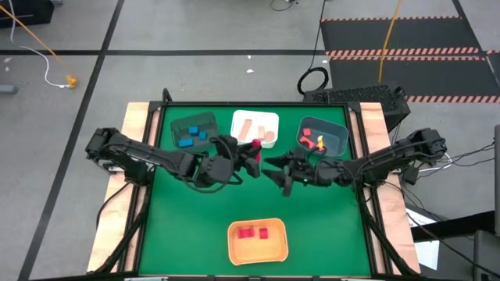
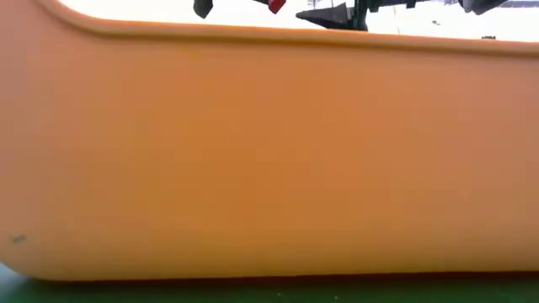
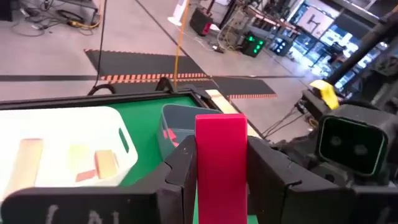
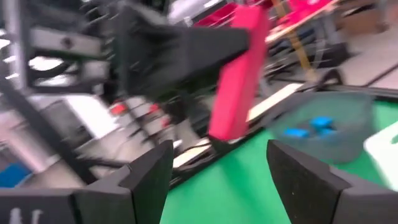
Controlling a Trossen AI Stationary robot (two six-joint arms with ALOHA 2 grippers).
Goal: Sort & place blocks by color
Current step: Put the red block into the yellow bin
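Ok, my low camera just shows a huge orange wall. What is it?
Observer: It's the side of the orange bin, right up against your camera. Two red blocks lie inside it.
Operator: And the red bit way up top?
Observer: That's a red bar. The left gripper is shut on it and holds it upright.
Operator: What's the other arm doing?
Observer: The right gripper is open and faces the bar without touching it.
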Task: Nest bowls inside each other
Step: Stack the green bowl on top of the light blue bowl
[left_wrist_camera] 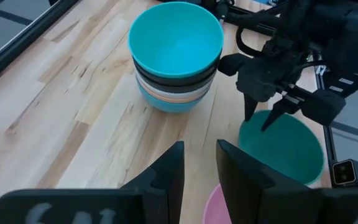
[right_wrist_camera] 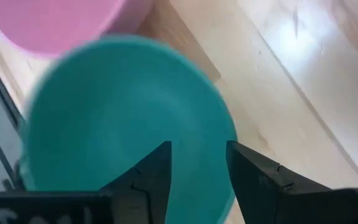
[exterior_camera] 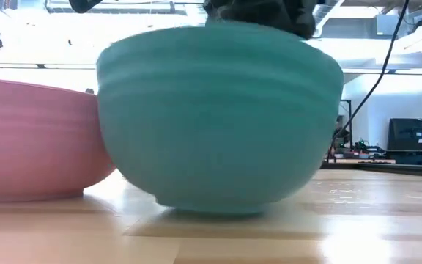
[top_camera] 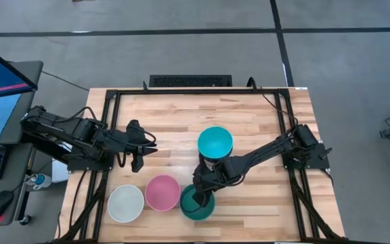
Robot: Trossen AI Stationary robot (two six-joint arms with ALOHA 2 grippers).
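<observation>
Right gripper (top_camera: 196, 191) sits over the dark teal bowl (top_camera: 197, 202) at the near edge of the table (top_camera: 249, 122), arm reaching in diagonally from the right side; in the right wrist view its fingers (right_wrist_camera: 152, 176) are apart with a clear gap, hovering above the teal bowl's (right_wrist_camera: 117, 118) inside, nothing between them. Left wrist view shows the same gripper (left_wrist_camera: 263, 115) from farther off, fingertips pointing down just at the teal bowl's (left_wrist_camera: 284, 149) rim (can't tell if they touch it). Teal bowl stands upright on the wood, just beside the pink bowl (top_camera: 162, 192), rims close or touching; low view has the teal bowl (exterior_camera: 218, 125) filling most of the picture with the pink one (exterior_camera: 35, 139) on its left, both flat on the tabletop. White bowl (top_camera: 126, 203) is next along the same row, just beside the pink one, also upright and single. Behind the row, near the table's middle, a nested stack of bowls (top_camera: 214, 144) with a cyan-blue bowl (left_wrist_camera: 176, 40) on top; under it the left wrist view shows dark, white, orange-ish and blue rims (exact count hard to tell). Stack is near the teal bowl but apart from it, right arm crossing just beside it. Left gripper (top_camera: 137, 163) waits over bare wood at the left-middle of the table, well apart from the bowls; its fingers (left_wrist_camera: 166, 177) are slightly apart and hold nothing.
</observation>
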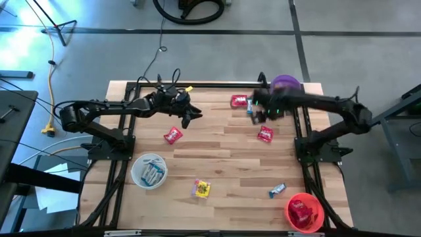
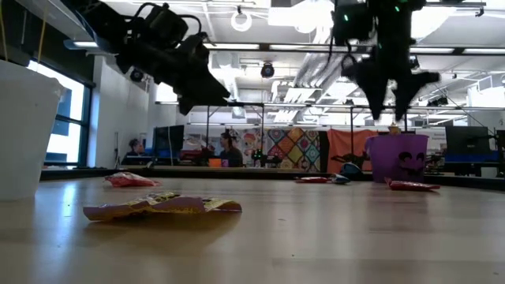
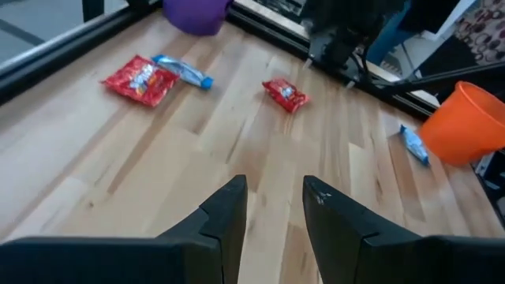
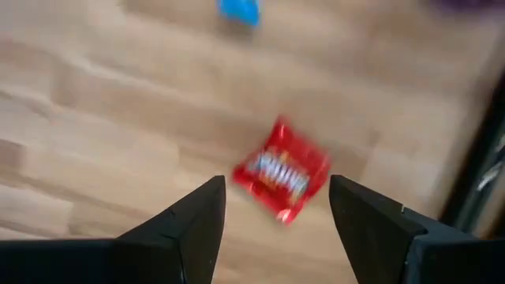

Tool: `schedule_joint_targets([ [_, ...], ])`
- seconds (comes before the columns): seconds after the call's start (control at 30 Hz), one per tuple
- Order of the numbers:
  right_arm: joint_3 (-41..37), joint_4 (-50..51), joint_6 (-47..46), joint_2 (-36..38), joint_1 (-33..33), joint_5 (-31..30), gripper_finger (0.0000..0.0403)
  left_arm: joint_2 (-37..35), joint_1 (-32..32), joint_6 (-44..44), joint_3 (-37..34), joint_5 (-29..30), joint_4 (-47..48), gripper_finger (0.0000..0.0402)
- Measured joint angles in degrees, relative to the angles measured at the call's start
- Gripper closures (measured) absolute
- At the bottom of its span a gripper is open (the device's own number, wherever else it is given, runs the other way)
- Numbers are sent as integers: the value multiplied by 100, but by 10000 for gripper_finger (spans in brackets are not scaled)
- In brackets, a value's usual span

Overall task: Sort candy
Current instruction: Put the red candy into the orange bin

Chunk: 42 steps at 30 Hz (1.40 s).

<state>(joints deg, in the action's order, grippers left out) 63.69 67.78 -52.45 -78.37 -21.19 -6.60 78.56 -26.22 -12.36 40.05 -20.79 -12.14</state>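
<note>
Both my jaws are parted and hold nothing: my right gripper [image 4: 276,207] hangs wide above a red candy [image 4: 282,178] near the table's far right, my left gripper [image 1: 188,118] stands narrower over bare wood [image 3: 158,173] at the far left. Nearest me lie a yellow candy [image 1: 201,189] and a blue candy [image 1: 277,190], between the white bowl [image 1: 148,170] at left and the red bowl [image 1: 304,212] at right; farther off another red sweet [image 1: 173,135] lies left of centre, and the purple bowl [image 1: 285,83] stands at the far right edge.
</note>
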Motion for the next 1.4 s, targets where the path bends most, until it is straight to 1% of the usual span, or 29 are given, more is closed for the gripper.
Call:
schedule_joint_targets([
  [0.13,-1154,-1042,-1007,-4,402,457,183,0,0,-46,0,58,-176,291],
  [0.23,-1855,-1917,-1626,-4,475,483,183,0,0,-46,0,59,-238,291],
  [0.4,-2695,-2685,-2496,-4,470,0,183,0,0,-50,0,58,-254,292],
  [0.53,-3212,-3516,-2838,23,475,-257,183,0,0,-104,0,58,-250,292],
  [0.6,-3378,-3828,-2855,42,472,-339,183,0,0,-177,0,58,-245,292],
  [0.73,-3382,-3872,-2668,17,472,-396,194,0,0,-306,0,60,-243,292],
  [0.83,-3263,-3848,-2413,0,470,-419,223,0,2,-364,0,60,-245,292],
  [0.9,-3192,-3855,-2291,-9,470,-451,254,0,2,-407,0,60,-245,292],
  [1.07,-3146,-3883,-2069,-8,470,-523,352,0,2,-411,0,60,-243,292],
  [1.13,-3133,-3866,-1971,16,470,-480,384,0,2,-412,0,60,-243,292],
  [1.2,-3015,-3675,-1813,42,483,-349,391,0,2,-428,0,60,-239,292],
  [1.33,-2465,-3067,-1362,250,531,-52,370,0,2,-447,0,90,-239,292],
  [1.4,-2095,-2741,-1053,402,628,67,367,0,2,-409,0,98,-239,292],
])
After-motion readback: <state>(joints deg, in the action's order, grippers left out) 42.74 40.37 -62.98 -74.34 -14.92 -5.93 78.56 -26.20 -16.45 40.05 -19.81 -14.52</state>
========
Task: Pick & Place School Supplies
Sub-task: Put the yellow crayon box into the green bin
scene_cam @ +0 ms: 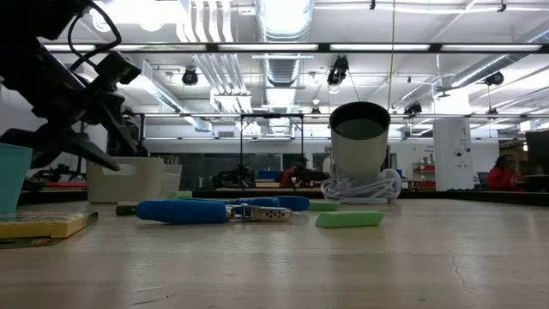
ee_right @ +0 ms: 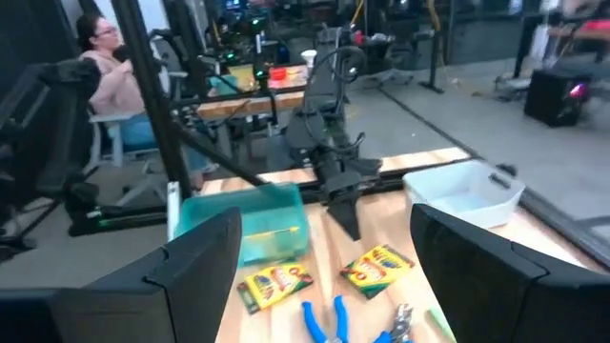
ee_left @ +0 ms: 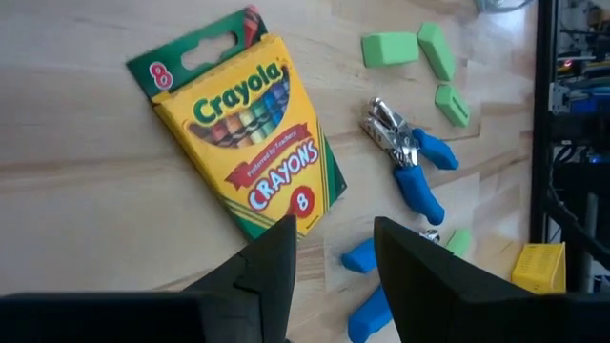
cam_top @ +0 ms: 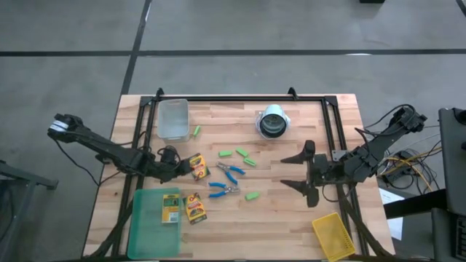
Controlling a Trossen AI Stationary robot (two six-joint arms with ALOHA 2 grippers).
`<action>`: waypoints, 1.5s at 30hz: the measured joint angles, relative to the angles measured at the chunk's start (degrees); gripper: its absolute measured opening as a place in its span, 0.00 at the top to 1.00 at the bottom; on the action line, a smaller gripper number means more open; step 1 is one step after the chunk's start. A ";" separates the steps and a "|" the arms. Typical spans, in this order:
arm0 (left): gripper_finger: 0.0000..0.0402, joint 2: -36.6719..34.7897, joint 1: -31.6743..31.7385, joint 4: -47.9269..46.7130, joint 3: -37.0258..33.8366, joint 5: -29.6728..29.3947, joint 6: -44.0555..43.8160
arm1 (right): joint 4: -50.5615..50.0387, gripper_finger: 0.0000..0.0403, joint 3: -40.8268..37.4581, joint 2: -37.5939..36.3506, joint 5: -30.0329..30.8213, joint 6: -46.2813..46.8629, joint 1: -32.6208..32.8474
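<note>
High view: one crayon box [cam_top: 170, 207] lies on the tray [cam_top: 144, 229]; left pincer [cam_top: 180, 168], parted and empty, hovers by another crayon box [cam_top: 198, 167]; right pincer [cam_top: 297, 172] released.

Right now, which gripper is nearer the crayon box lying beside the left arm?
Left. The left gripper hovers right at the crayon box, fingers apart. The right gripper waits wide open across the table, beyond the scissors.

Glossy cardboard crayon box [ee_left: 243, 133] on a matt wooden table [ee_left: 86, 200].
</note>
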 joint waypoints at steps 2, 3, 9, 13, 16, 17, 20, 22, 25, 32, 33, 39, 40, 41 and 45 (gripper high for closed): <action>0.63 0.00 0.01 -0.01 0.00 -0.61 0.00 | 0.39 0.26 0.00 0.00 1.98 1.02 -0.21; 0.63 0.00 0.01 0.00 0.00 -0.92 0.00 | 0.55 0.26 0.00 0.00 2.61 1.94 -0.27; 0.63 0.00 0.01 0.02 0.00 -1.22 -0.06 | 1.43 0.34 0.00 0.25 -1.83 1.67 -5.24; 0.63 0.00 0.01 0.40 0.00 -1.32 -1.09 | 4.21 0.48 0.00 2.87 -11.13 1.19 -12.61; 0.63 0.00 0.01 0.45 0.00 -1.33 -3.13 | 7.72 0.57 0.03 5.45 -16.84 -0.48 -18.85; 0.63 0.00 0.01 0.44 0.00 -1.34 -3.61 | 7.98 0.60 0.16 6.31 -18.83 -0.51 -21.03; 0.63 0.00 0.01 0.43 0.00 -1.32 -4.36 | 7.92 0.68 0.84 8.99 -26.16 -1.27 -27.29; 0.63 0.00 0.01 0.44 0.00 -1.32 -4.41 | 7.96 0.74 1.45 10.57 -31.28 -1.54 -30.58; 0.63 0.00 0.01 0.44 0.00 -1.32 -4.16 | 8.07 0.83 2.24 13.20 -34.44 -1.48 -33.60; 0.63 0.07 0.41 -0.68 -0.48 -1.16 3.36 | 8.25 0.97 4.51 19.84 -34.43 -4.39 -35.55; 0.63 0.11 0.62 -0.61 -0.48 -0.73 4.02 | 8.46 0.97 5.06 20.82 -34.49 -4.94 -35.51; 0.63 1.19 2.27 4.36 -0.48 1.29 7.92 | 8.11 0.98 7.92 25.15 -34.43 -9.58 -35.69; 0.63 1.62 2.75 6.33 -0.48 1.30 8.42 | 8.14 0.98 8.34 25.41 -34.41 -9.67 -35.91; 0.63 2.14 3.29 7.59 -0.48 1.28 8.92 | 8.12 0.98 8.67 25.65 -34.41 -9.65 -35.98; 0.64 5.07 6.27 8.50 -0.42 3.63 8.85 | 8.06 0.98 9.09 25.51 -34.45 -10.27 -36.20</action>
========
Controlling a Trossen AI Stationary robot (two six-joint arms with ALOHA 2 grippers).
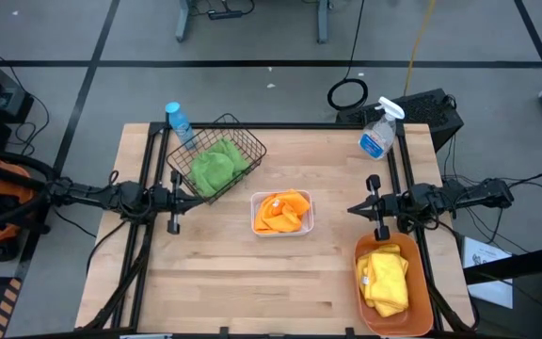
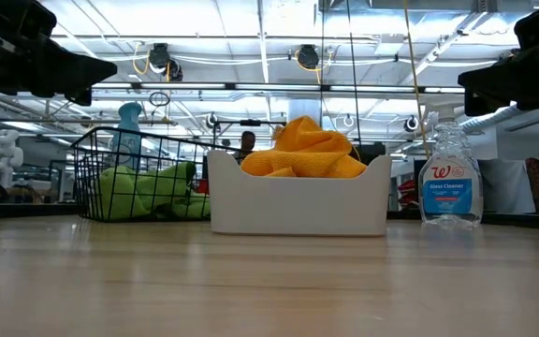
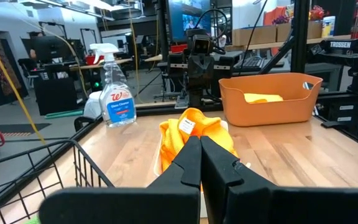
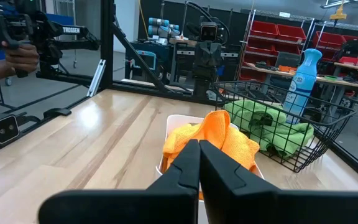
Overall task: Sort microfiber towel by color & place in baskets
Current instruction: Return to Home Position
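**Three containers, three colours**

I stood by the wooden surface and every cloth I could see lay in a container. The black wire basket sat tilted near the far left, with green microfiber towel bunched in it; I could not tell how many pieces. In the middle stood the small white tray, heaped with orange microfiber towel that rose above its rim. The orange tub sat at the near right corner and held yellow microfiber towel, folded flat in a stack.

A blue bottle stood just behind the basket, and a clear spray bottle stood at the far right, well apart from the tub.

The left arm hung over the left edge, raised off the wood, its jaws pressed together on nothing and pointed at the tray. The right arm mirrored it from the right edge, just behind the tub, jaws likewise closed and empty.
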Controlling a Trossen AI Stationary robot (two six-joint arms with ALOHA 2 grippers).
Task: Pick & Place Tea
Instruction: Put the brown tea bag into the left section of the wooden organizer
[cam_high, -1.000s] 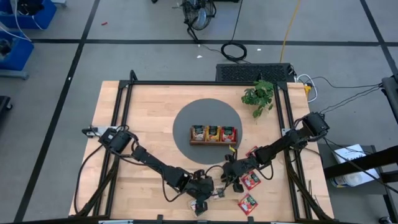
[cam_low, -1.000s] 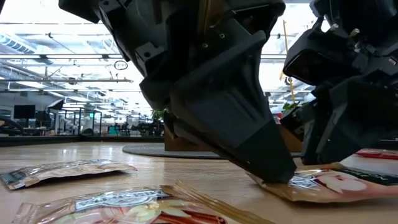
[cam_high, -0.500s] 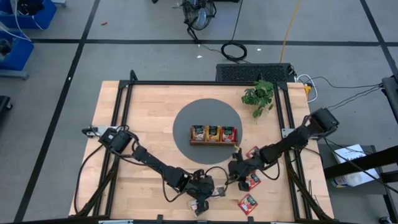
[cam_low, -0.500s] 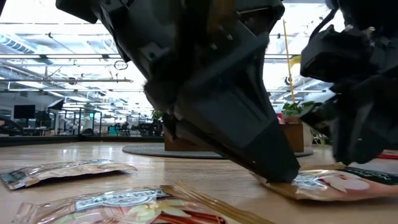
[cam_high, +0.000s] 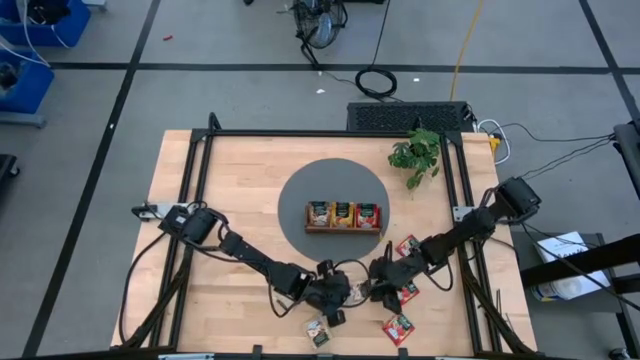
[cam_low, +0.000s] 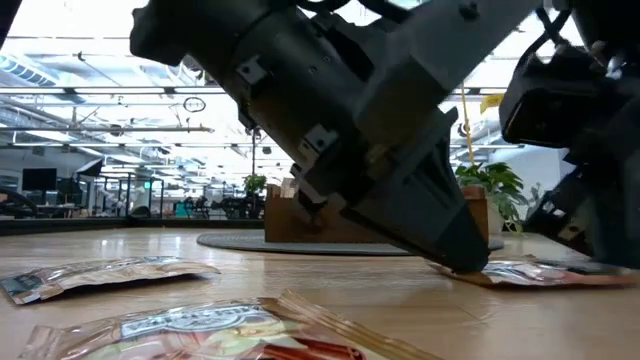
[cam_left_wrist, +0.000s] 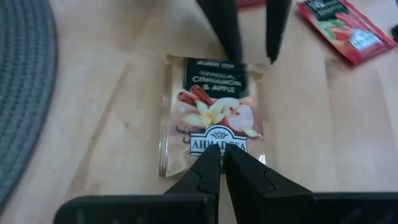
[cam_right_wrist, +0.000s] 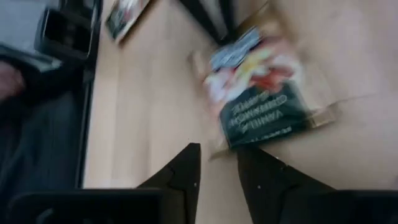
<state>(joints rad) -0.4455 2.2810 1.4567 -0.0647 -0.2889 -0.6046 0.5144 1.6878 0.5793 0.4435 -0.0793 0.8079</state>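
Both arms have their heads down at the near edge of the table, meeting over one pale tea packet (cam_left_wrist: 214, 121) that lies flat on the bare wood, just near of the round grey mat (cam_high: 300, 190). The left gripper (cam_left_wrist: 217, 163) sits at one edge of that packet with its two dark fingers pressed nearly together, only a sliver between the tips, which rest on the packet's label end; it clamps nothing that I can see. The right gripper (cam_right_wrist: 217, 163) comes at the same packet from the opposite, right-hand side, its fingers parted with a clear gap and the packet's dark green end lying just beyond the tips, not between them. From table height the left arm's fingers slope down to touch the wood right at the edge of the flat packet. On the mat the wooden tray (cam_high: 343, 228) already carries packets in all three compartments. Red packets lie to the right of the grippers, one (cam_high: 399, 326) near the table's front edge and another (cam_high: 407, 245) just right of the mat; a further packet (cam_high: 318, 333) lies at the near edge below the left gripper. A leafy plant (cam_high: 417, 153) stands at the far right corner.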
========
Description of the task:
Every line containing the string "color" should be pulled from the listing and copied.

Result of the exercise:
Goal: Sort & place blocks by color
Overall task: Sort microfiber towel by color & place in baskets

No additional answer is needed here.